_EXERCISE GOAL_. The data below holds the lines to copy: everything from the line containing "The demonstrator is" to the line containing "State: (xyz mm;", both ends included, set down exactly.

_DATASET EXTRACT_.
== == ==

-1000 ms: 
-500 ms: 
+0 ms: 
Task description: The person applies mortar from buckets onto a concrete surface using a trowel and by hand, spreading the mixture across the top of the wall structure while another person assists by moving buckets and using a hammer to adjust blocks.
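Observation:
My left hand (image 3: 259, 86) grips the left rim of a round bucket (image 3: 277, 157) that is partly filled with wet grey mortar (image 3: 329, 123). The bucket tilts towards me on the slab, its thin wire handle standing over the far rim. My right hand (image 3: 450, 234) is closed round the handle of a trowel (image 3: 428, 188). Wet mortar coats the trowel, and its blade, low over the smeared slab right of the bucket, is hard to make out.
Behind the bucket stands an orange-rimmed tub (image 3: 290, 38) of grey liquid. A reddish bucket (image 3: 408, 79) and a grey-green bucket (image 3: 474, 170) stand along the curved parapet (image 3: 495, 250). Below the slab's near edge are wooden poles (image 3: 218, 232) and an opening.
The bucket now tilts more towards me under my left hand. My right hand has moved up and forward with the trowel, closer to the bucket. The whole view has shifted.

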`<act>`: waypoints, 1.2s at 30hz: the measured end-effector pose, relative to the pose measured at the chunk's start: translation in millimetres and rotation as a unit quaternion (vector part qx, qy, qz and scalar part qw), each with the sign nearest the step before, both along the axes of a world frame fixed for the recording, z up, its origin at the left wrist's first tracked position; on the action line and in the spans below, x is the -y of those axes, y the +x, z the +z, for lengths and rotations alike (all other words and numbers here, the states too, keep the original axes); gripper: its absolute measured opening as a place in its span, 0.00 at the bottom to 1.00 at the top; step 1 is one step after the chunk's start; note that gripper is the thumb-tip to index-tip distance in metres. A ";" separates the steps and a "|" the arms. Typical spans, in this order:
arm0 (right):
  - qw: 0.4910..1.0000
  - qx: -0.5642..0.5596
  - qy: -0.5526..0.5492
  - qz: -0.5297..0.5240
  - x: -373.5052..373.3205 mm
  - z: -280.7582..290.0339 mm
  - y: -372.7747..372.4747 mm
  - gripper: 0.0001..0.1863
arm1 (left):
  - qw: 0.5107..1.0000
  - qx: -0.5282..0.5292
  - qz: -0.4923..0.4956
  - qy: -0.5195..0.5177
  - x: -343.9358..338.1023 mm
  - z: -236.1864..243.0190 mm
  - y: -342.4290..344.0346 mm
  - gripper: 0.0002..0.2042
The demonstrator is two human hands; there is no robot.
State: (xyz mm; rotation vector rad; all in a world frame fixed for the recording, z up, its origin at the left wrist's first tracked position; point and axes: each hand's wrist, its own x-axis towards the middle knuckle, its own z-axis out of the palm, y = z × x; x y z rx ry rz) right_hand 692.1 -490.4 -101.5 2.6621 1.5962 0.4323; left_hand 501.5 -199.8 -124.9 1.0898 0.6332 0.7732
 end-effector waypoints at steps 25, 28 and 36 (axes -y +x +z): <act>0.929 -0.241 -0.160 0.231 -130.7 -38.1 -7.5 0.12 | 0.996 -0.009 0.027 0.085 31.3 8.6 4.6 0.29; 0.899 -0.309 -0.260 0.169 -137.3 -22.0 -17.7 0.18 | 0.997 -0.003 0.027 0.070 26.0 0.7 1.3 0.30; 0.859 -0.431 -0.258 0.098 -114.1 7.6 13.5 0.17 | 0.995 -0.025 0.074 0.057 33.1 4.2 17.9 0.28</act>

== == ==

_WRITTEN ANSWER_.
The demonstrator is two human hands; there is no robot.
State: (xyz mm; rotation vector rad; all in a world frame fixed for the recording, z up, its origin at the left wrist's first tracked position; point and axes: each hand's wrist, its own x-axis towards the middle knuckle, its own z-axis out of the palm, y = z × x; x y z rx ry rz) right_hand 692.1 -490.4 -101.5 2.6621 1.5962 0.4323; left_hand 501.5 -199.8 -124.9 1.0898 0.6332 0.7732

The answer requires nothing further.